**TASK TO CARRY OUT**
Write out, from the entries below, exactly the lines that run between the lines holding "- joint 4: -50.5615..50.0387" and "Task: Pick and", inclusive, and stop there.
[Opening MATERIAL SHOWN section]
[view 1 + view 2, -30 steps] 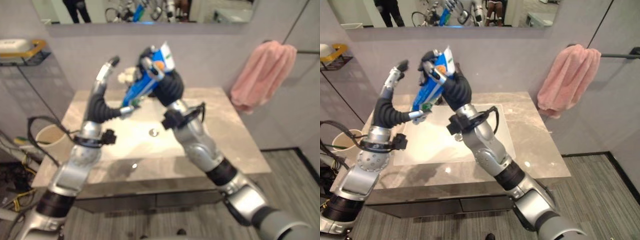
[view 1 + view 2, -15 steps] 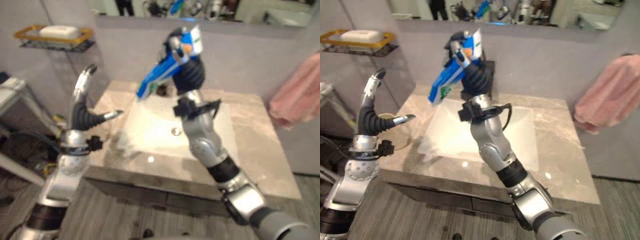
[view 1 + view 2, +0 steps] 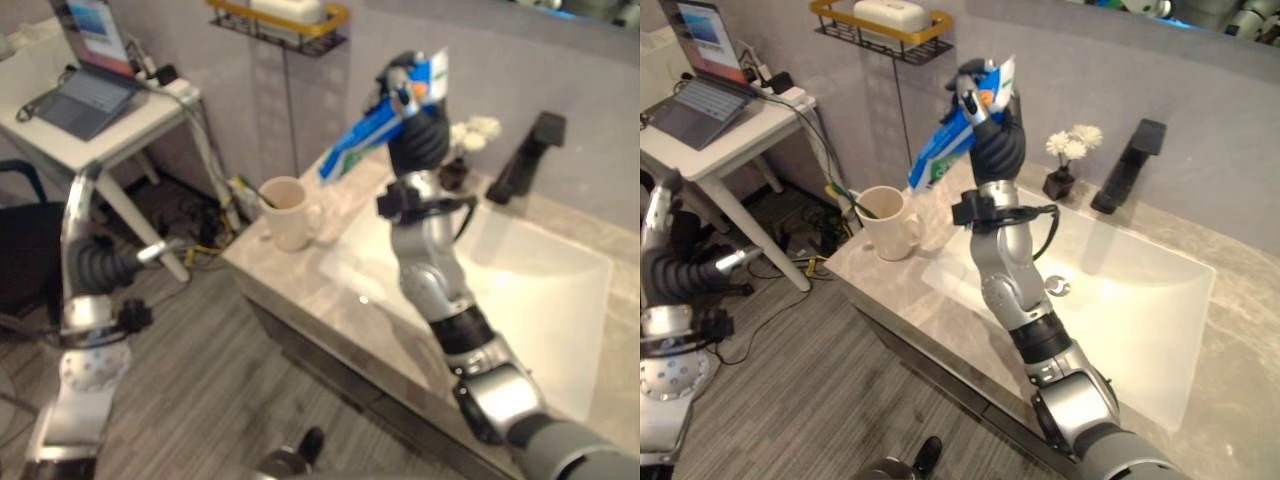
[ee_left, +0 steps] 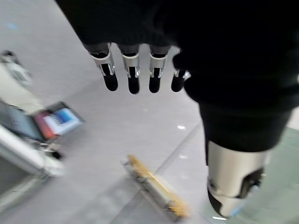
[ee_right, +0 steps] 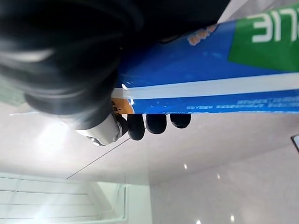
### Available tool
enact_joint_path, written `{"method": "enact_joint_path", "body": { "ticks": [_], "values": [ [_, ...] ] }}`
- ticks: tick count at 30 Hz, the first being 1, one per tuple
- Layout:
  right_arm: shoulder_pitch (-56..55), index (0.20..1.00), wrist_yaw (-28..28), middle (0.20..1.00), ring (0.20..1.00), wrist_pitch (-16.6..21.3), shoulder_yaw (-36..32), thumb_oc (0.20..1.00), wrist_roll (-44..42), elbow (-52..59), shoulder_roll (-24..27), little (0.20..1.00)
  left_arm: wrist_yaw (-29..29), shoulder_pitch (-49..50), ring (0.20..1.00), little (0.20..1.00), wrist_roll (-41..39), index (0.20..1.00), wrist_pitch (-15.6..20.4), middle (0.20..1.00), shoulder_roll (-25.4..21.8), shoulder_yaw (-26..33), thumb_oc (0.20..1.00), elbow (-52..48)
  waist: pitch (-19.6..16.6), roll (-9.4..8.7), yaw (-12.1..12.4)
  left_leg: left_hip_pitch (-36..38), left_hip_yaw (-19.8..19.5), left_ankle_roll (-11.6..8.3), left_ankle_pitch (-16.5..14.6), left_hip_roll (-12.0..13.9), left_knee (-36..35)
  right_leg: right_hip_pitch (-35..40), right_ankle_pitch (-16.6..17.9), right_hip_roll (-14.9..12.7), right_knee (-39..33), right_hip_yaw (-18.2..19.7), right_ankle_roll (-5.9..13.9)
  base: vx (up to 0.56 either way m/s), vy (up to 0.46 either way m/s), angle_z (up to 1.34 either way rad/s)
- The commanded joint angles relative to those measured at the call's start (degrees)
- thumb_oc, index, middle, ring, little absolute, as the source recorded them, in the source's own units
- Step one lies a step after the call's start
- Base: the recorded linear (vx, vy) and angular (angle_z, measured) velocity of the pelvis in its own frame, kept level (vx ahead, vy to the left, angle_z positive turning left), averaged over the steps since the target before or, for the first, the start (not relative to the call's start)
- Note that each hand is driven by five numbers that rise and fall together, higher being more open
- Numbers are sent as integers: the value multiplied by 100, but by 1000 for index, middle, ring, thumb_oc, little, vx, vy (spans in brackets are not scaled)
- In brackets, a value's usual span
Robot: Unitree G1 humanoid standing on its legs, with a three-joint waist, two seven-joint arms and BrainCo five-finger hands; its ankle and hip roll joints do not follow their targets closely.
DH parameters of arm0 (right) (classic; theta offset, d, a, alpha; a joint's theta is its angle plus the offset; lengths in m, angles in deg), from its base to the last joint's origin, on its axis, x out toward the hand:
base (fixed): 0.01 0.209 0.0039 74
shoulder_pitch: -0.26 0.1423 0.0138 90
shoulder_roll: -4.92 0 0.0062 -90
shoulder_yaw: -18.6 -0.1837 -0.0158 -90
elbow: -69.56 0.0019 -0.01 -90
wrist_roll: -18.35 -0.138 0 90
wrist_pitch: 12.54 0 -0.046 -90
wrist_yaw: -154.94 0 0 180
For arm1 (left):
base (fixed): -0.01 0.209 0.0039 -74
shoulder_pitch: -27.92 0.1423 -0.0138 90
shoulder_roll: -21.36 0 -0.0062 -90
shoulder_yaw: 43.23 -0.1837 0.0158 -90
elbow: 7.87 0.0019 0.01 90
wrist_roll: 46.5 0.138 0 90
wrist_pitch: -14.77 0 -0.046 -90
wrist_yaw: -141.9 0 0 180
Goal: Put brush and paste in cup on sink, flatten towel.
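Nearest, well clear of the sink on its left side: left hand raised over the floor, fingers straight and spread, thumb out sideways, holding nothing. Forearm upright, palm turned toward the counter.

Closer to the sink: right arm rising steeply from the counter's front edge, right hand lifted high above the sink's left rim, fingers curled tight round the paste. Paste a flat blue tube with a white stripe, green patch and orange mark; tilted, crimped white end up, lower end slanting down toward the cup.

Left of the sink, on the counter's corner: cup, cream, handle toward the sink, upright, with the brush standing inside, leaning out over the rim.

Behind the sink: black tap and a small vase of white flowers against the wall. Farther left of the sink: yellow wire shelf on the wall, and a white table with a laptop.
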Motion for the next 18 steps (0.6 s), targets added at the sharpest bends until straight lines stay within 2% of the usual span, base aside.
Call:
{"method": "enact_joint_path", "body": {
  "ticks": [1,2,3,10,13,18],
  "values": [
    [593,200,27,200,200,283,-164,200,337,234,66,200,57,58,1000,1000,-492,1000,217,1000,-408,241,1000,251,-152,-253,136,-73,187,-43,-305,166,51,654,-366,-411,-6,192,327,39,36,6],
    [605,200,61,200,200,239,-267,200,339,82,59,200,292,168,1000,1000,-1342,1000,288,1000,-342,417,1000,673,-132,-250,213,-87,178,-31,-305,140,51,646,-364,-418,-6,174,337,57,43,5],
    [613,200,41,200,200,240,-288,200,325,-48,-27,200,268,228,1000,1000,-1654,1000,217,1000,-226,493,1000,1146,-119,-271,269,-94,182,-22,-312,138,51,637,-373,-428,-6,171,333,57,42,2],
    [694,200,43,200,200,140,-283,200,544,-176,-23,200,470,360,1000,1000,-1750,1000,147,1000,-237,601,1000,1645,-88,-348,368,-117,199,-1,-337,127,51,613,-387,-424,-6,208,350,49,23,2],
    [728,200,-1,200,200,99,-193,200,543,-161,-61,200,630,288,1000,1000,-1978,1000,134,1000,-134,442,1000,1861,-40,-408,371,-117,211,17,-353,124,51,604,-395,-418,-6,233,352,46,20,0],
    [796,200,37,200,200,44,-63,200,842,-1,27,200,688,303,1000,1000,-1883,1000,65,1000,-95,304,1000,1829,-16,-450,343,-105,256,34,-386,123,51,582,-395,-405,-6,267,355,28,16,-2]
  ]
}}
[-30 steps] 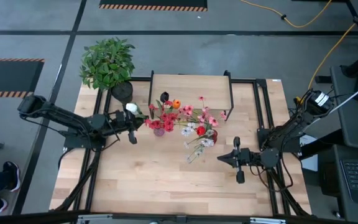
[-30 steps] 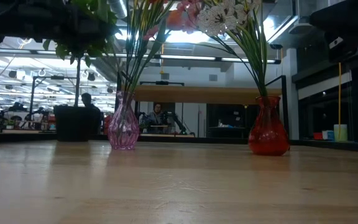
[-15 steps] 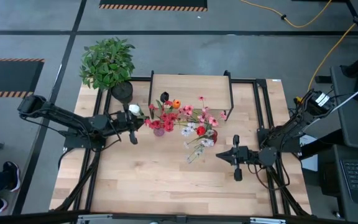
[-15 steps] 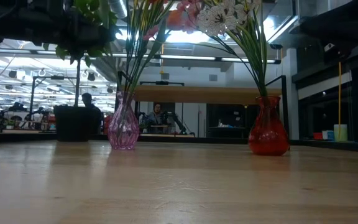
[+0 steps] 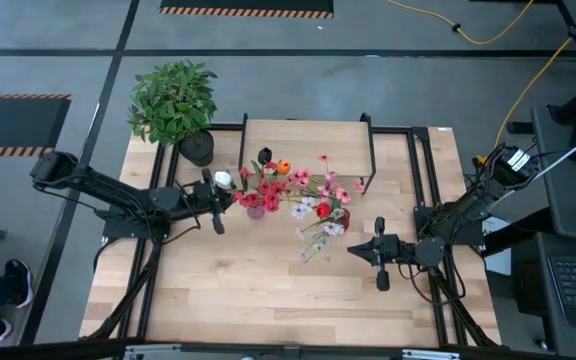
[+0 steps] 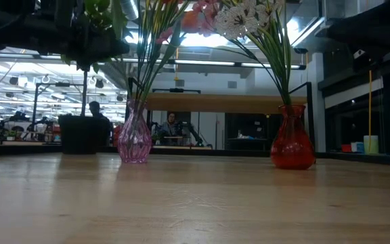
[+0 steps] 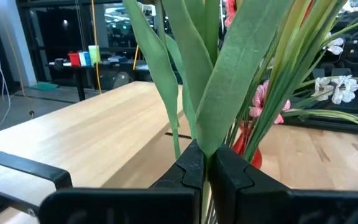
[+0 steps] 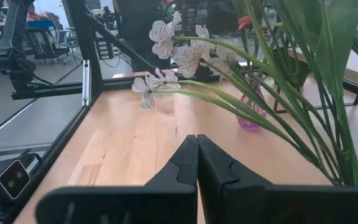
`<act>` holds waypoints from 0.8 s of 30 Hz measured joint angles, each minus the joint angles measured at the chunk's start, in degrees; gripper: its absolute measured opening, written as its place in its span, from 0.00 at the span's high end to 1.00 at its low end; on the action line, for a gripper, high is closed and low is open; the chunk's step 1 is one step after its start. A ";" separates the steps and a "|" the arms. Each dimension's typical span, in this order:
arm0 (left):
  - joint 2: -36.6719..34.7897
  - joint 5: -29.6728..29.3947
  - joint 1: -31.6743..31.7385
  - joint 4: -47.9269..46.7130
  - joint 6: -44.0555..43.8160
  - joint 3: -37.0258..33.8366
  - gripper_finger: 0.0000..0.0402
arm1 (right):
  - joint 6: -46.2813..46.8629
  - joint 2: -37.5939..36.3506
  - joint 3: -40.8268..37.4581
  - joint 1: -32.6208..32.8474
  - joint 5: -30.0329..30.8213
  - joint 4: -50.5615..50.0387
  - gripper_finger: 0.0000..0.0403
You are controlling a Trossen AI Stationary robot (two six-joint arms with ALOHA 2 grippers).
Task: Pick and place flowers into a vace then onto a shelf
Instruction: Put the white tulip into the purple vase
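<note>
Left gripper [image 5: 215, 203] nudged rightward, flowers [image 5: 293, 192] red, pink (white)

On the table [image 5: 268, 290], the shelf [image 5: 306, 143] sits at 12 o'clock. The potted plant [image 5: 174, 100] stands at 10 o'clock, at the corner. Two vases with flowers [image 5: 293, 190] stand near the centre, just before the shelf. The left hand [image 5: 214, 198] lies at 9 o'clock of them, the right hand [image 5: 368, 250] at 4 o'clock.
</note>
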 joint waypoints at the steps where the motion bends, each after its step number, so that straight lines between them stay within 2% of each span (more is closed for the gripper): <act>1: 0.27 0.05 0.27 0.29 0.09 0.00 0.99 | 0.00 0.00 0.00 0.00 0.00 0.00 1.00; 5: 1.16 0.87 2.23 0.30 -0.18 0.00 0.99 | 0.01 0.00 0.00 0.00 0.00 -0.03 1.00; 17: 5.54 10.22 7.44 0.48 -1.96 0.00 0.98 | 0.02 0.00 0.00 0.00 0.00 -0.27 1.00; 24: 6.31 13.15 7.87 0.35 -1.83 0.00 0.91 | 0.02 0.00 0.00 0.00 0.00 -0.39 1.00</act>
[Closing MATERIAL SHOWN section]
**RESPONSE TO THIS EXERCISE**
  - joint 4: -50.5615..50.0387
  - gripper_finger: 0.0000..0.0403
You are controlling a Trossen AI Stationary robot (two six-joint arms with ALOHA 2 grippers).
Task: Pick and place flowers into a vace then onto a shelf

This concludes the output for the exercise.